Выяснилось также, что то, что приписывали футуризму его противники, именно – провозглашение себя пролетарским искусством, совершенно не свойственно футуризму. Никогда он не называл себя в целом пролетарским искусством. Футуристы говорят только, что в то время, как другие течения русского искусства, будучи мёртвыми, совершенно не смогли выявить отношения к жизни каких бы то ни было групп русского общества, футуризм, неразрывно связанный с толпой, с площадью, дал в своём творчестве, с одной стороны, образцы чисто буржуазных настроений (правое крыло футуризма – Северянин), с другой стороны, выявил и пролетарское отношение к миру (Маяковский). И отрицать это последнее, судя по прочитанным произведениям, кажется, действительно, не представляется возможным. Футуризм связан с пролетарским искусством персональными представителями и, по их словам, представляет собою «мост между буржуазным и пролетарским искусством».

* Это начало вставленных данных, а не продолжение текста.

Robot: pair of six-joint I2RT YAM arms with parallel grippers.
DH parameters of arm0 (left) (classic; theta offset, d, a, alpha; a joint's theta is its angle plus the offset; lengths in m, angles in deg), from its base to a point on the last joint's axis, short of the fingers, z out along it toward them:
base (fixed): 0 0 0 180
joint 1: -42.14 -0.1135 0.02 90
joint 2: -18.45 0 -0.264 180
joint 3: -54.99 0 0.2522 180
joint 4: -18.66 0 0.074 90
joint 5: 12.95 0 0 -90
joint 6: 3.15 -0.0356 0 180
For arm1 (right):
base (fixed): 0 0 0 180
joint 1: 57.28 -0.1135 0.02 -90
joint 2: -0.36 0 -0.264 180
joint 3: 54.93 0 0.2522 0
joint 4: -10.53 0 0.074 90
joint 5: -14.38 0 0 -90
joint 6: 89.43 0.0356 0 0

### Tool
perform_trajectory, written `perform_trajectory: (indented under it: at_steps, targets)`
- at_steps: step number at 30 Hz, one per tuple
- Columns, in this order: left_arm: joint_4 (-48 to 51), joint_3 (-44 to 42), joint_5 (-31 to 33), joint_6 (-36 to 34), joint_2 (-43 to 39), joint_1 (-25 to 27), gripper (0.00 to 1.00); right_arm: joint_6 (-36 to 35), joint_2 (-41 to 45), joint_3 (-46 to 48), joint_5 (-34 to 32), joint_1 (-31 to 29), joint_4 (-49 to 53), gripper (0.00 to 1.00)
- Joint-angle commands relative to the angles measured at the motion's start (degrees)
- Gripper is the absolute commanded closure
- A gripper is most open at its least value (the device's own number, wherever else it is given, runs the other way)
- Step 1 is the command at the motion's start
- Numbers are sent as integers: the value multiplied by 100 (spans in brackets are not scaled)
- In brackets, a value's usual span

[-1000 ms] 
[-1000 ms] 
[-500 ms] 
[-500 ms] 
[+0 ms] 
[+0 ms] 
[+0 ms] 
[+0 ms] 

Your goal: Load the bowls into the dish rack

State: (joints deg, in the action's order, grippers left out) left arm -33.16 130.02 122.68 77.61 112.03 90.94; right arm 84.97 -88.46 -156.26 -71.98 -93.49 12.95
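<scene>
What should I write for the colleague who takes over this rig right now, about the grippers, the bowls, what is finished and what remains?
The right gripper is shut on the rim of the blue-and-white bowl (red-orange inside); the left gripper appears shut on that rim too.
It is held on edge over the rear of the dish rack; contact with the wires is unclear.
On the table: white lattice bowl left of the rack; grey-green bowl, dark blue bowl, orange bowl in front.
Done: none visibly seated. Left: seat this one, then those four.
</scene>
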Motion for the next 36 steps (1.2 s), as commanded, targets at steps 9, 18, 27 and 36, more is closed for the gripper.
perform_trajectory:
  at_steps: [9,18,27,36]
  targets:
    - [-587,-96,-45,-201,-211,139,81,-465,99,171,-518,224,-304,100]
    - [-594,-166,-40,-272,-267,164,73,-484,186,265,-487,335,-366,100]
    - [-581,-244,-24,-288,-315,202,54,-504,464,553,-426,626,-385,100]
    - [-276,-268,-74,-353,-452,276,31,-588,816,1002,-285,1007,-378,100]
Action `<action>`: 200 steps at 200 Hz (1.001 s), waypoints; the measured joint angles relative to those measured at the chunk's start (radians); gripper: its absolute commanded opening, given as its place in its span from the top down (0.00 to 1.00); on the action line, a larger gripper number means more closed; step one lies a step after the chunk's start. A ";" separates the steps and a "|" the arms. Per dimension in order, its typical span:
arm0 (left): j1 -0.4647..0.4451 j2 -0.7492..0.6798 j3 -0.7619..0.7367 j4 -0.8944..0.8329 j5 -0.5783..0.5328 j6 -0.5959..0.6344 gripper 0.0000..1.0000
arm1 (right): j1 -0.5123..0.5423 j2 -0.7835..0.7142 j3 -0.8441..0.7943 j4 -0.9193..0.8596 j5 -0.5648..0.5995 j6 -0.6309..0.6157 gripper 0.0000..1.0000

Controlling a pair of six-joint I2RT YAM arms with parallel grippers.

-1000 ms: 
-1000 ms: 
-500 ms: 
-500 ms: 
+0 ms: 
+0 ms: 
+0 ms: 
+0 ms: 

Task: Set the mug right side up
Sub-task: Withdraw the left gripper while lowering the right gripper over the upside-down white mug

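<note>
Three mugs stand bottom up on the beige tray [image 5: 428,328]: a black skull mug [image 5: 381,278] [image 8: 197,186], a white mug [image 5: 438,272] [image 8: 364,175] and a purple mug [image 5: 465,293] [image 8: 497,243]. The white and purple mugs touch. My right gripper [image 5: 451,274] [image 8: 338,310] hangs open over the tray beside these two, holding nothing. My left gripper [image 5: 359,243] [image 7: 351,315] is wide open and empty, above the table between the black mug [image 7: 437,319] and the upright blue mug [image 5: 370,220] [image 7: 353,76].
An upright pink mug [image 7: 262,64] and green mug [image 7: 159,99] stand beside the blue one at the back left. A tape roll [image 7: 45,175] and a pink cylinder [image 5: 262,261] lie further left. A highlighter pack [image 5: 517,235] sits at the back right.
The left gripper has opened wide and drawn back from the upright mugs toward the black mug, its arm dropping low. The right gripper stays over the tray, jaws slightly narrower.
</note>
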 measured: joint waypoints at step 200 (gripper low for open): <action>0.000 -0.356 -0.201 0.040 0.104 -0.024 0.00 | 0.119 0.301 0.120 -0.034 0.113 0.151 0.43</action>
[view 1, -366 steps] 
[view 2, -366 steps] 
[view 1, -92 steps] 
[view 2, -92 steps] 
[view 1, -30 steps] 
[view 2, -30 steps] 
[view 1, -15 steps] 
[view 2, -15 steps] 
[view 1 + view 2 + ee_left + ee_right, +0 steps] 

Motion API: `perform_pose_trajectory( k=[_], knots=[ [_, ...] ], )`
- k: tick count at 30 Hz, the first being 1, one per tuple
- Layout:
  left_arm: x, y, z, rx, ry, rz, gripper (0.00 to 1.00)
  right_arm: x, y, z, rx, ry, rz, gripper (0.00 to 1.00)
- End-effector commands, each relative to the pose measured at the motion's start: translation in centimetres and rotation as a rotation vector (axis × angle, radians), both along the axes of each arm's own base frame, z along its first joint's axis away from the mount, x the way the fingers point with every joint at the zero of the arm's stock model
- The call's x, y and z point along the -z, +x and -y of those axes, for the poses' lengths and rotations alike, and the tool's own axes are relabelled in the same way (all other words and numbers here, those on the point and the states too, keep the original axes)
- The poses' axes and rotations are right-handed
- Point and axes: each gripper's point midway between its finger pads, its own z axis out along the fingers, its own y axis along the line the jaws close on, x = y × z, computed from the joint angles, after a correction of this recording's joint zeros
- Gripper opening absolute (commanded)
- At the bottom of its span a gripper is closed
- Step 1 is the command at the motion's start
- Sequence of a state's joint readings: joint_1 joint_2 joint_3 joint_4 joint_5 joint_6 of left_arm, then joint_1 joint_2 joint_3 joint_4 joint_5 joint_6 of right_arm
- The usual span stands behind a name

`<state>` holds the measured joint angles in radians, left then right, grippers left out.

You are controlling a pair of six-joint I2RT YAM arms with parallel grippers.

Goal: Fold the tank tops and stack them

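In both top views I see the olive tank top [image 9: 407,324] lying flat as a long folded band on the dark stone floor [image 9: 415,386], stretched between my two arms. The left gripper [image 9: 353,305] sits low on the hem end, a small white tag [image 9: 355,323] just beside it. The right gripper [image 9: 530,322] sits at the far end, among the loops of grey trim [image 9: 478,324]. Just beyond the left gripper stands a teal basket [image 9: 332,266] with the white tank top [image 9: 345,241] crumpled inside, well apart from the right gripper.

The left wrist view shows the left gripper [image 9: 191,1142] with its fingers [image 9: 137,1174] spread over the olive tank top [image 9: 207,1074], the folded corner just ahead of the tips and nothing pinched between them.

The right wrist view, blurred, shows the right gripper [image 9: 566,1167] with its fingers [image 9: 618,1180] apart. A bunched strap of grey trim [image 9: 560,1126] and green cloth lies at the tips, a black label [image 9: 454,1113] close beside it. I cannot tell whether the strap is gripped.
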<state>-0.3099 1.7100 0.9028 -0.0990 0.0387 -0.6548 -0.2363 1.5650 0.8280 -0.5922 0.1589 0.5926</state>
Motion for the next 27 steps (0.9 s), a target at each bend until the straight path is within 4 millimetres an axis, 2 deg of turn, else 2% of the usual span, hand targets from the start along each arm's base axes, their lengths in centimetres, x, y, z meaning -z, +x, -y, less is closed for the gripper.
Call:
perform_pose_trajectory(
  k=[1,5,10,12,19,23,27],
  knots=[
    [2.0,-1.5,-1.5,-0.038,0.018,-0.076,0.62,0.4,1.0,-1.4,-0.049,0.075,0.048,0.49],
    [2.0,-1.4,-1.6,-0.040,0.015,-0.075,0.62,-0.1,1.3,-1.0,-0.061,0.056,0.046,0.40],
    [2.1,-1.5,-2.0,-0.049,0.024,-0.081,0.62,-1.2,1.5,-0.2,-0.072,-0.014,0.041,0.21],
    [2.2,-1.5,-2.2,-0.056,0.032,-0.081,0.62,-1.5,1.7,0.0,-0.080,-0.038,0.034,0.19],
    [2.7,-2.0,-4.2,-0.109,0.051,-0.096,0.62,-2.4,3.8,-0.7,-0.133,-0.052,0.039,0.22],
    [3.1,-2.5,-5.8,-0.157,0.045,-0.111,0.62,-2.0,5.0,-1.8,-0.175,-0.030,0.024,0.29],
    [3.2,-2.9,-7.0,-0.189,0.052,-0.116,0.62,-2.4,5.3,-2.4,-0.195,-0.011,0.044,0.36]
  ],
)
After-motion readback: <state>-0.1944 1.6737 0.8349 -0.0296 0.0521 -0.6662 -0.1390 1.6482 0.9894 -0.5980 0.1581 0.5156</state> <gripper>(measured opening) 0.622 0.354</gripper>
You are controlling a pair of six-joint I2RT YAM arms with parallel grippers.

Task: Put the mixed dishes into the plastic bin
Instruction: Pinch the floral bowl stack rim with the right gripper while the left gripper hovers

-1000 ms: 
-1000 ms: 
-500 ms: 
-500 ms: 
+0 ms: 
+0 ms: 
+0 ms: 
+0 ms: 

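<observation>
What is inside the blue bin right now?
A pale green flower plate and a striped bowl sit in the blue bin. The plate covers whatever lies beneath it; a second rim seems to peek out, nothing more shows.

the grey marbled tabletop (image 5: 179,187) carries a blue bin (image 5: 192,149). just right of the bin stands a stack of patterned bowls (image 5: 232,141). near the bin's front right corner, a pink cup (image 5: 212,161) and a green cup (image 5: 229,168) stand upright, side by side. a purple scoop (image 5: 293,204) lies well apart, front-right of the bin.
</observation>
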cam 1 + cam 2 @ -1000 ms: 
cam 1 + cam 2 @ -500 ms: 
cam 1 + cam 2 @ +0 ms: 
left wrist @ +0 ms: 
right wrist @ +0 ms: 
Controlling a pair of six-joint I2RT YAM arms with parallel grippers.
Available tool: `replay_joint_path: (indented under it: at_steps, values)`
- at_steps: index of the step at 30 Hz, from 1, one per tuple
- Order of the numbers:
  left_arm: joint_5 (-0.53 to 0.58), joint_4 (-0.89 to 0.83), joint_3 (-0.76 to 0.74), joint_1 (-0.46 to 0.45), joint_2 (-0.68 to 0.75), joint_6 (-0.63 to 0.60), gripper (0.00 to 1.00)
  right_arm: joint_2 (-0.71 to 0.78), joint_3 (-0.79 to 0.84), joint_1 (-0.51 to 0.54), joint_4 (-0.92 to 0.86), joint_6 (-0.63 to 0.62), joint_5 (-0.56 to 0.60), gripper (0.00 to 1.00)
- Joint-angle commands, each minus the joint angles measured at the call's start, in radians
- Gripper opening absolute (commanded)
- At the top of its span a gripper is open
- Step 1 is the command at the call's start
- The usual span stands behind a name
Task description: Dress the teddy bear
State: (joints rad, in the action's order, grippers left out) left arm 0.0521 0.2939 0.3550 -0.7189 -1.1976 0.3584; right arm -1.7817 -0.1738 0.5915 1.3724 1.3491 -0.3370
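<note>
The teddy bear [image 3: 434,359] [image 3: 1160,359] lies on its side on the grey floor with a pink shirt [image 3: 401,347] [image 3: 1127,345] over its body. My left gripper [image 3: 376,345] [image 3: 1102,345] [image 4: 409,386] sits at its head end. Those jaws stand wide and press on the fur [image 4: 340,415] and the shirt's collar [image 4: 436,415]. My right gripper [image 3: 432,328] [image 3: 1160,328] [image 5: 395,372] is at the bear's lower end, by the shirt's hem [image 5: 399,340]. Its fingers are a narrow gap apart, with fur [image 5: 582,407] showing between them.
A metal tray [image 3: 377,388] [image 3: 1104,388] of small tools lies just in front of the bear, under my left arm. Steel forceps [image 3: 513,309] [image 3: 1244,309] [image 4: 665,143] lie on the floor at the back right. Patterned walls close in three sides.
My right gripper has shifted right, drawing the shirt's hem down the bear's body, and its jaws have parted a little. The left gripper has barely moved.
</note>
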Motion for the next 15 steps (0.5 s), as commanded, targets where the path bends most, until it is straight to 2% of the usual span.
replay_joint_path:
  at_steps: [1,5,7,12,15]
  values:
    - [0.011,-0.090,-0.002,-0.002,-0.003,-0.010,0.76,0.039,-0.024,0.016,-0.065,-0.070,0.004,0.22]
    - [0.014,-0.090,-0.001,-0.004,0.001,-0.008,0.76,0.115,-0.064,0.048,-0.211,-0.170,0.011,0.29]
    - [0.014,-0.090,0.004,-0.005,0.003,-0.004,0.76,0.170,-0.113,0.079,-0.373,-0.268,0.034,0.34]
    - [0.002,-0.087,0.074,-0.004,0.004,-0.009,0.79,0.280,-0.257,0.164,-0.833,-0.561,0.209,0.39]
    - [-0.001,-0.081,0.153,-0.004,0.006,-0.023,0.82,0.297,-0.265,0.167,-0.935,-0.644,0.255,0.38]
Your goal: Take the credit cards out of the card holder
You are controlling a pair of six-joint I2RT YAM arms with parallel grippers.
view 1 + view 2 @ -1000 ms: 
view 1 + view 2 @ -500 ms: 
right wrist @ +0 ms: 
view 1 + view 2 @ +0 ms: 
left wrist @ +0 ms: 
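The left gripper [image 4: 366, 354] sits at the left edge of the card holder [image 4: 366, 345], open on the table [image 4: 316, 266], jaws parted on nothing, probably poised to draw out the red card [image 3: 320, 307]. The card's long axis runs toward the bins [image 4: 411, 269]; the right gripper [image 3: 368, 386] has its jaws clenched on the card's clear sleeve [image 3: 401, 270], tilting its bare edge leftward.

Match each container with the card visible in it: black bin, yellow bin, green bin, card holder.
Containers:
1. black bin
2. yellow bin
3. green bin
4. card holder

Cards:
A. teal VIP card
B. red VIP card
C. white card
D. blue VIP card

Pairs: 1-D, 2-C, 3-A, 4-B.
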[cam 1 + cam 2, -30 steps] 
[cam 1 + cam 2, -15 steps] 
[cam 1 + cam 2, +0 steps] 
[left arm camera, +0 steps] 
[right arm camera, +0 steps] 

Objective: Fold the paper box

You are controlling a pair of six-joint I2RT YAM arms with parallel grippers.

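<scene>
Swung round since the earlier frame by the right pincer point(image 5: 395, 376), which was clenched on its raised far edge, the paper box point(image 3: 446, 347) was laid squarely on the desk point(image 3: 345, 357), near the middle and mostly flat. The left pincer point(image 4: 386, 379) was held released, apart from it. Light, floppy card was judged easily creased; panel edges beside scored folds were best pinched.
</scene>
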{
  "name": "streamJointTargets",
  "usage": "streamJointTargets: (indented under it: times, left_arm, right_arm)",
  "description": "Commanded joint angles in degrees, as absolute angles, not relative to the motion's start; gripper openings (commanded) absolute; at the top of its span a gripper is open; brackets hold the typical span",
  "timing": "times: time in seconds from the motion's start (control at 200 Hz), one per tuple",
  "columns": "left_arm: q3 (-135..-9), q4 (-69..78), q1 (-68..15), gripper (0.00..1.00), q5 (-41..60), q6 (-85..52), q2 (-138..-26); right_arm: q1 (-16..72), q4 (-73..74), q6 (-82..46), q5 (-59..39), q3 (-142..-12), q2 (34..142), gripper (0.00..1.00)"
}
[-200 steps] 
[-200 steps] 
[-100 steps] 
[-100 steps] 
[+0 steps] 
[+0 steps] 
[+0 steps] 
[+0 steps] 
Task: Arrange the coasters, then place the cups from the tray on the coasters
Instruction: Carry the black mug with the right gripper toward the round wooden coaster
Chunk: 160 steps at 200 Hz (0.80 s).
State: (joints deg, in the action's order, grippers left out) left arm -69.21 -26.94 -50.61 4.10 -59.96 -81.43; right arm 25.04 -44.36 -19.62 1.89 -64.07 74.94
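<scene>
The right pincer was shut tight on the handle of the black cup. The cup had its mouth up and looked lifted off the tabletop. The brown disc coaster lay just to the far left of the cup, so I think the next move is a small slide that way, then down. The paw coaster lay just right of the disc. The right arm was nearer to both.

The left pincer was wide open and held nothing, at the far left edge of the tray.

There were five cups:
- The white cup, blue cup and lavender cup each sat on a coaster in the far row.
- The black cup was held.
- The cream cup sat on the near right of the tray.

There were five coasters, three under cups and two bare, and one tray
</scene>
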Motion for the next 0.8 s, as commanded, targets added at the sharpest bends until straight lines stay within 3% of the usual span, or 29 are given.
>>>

‹…› Публика целую неделю неизменно наполняла помещение выставки. Несомненно, как об этом свидетельствует страстность прений, устроители сумели расшевелить в публике интерес к искусству».7

____________________________________________________________________________________________________________________________

[1]На литературной выставке // Знамя революции. 1920. 17 апреля.

[2]Современный адрес – проспект Ленина, 133 (площадь Ленина, 11).

[3]Как писал один из обозревателей: «Во время диспута ораторы часто говорят кружковым языком, загрязнённым… словотворчеством и манерным, вычурным построением фраз».

[4]Посетитель докладов. На литературных диспутах // Знамя революции. 1920. 21 апреля.

[5] Верхняя Елань – вузовская часть Томска. Можно предположить, что поэты этого «районного» объединения, скорее всего, студенты, которые и объединились (в союз томских футуристов?).